Work task ::
Restate word for word the line containing "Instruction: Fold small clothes" and every following line in the material below, up to and including the last one.

*** Opening Data section ***

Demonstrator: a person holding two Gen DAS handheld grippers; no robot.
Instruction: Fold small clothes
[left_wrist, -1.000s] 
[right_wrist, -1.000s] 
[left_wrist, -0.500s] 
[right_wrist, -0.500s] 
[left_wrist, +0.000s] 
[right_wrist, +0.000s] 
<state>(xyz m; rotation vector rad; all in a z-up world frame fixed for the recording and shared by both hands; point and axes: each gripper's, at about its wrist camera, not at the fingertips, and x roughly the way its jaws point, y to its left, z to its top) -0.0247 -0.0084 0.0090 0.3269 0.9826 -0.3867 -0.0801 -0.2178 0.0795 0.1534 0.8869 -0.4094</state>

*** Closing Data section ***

Response ::
Instruction: Fold small clothes
[left_wrist, -1.000s] 
[right_wrist, -1.000s] 
[left_wrist, -0.500s] 
[right_wrist, -0.500s] 
[left_wrist, +0.000s] 
[right_wrist, +0.000s] 
<state>(xyz m; rotation vector rad; all in a z-up world frame fixed for the recording and shared by both hands; point and axes: each gripper's, at about its wrist camera, not at the fingertips, and x roughly the way its jaws point, y to its left, z to its top) -0.0247 -0.0084 0.0090 0.3269 0.9826 -0.3867 -0.0801 -0.2178 0.0795 0.1534 0.8869 -0.4094</state>

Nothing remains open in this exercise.